Contrast-Enhanced Liver Magnetic Resonance Image Synthesis Using Gradient Regularized Multi-Modal Multi-Discrimination Sparse Attention Fusion GAN
Round 1
Reviewer 1 Report
It is important for avoiding repeated contrast injections using GRMM-GAN during radiation therapy treatment. The study was provided abdominal contrast-enhanced MR image synthesis. Some minor comments are shown below.
1. You should indicate the approval number of the ethics committee.
2. Figure 4 is not shown.
3. Please indicate why you selected the portal venous phase as the output image.
The English language is fine. No issues detected
Author Response
Thanks for the review.
- You should indicate the approval number of the ethics committee. (We have included IRB #21-33858 in line 123.)
- Figure 4 is not shown. (We apologize for the confusion. Figure 4 was hidden under Figure 3 when converting the manuscript to Cancers format. It's now corrected)

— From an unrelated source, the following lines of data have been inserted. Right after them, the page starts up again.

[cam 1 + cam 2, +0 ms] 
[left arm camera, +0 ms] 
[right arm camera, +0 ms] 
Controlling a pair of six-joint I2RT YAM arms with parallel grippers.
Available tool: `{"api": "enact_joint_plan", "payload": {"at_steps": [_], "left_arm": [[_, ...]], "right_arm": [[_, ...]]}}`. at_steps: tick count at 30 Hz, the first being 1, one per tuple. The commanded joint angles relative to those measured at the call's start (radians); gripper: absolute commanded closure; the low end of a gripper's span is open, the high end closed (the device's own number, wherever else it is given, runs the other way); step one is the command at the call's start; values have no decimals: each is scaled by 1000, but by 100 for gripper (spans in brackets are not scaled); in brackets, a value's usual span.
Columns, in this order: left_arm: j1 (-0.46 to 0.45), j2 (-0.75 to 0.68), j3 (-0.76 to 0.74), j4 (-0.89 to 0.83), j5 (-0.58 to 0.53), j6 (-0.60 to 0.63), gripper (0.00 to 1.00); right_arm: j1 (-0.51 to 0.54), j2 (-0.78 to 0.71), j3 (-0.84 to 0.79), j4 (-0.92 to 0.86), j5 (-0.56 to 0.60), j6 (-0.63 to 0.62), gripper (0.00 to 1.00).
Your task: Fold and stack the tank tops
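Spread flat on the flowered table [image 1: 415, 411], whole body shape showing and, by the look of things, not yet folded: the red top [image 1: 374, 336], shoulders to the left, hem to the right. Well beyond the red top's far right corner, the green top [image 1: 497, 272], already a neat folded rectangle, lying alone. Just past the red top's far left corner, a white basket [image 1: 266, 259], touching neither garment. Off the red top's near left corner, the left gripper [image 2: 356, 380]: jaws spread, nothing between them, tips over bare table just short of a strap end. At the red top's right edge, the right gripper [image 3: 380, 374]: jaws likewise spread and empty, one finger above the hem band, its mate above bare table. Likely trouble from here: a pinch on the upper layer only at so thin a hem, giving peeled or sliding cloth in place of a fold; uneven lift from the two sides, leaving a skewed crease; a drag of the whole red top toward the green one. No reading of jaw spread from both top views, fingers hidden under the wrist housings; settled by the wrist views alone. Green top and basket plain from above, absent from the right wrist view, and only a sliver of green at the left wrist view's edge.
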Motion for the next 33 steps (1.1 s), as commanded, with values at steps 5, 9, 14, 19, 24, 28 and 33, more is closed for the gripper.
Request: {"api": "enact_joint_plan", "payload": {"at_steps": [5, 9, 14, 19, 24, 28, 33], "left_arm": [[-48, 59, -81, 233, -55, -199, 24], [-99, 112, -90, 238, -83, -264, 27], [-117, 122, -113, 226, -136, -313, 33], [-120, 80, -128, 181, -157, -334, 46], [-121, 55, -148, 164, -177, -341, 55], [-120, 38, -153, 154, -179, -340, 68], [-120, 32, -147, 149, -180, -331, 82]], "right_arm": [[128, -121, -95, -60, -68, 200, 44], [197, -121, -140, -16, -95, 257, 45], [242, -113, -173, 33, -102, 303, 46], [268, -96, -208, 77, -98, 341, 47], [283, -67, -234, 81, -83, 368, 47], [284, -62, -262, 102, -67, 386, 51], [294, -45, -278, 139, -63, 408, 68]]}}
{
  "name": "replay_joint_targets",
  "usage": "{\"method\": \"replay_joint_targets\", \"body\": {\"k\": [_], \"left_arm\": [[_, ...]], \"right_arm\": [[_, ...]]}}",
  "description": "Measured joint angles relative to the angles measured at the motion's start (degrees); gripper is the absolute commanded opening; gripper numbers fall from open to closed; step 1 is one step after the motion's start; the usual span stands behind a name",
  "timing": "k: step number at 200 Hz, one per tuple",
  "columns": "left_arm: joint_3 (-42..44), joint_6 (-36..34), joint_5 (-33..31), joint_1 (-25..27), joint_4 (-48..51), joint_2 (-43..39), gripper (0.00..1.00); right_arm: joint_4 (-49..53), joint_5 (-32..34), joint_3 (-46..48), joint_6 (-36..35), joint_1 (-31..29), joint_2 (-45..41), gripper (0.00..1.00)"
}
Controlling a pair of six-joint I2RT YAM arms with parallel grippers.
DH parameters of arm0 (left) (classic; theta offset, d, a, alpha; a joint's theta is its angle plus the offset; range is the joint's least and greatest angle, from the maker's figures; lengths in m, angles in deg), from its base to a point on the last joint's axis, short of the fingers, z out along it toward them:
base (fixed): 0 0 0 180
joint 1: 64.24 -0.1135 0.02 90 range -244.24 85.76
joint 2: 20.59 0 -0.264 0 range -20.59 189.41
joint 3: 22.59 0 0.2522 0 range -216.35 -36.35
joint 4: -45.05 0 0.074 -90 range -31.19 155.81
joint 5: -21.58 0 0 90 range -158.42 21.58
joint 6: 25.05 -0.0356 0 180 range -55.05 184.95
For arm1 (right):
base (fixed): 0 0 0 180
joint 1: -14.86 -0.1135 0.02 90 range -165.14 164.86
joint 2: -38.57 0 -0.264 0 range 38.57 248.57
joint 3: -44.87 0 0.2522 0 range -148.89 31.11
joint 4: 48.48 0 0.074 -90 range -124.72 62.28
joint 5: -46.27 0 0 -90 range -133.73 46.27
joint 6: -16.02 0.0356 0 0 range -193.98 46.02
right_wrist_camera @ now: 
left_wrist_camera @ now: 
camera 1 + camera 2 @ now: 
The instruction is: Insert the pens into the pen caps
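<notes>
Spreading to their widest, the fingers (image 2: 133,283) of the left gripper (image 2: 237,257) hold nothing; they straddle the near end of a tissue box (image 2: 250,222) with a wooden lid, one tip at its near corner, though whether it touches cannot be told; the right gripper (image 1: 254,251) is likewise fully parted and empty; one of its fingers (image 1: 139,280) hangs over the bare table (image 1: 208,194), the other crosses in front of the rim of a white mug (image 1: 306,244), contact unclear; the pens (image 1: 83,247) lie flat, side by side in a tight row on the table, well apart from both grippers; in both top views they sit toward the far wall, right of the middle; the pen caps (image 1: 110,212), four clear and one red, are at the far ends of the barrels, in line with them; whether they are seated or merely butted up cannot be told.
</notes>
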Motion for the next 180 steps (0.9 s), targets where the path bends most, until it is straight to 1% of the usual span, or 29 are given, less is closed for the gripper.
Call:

- Please indicate why you selected the portal venous phase as the output image. (Thanks for the question. In theory, this algorithm can be applied to any post-contrast phase. We picked the portal venous phase to develop the GRMM-GAN network to demonstrate that such a network can be built with acceptable performance. We need to use relevant images for training to create a network for other phases, such as arterial and delayed phases. We have clarified this in lines 126-128)
Reviewer 2 Report
The authors describe “Contrast-enhanced Liver MR Synthesis using Gradient Regularized Multi-Modal Multi-Discrimination Sparse Attention Fusion GAN”  The title is impressive, and these study results have potential usefulness in future medicine. However, some concerns should be addressed.
Major Points
In the first point, the author should describe the patient's characteristics, including tumor stage and liver function that were evaluated by BCLC stage and mALBI grade in the newly created Table. Because MR image is affected by the liver and intra-abdominal condition (e.g., with or without ascites), therefore, the author should analyze according to these conditions.
Author Response
Thank you for the review. In the first submission, we have included patient clinical information in the supplement material Table s1. We moved the table to the main text in the new submission, so the patient clinical information is now in Table I. In theory, the model can be built for each clinical condition. However, that will require a large amount of data in each clinical situation. We intend to present the technical development of the GRMM-GAN using the portal venous phase as an example image synthesis output and demonstrate the effectiveness of each module of the GRMM-GAN. Building a model for each clinical condition will be beyond the scope of this technical paper. We clarified this intent in lines 126-128.)
Reviewer 3 Report
The work entitled: Contrast-Enhanced Liver MR Synthesis Using Gradient Regularized Multi-Modal Multi-Discrimination Sparse Attention Fusion GAN, proposes a method to improve the detection of liver cancer by imaging, in which they offer to deal with three common problems in chest imaging: a) tissue heterogeneity, b) errors due to organ mobility, and c) diffusion of image contours by irregular contours. For this, they propose modifications in the imaging analyses, which they compare with standard techniques and rely on the opinion of experimental experts on the subject.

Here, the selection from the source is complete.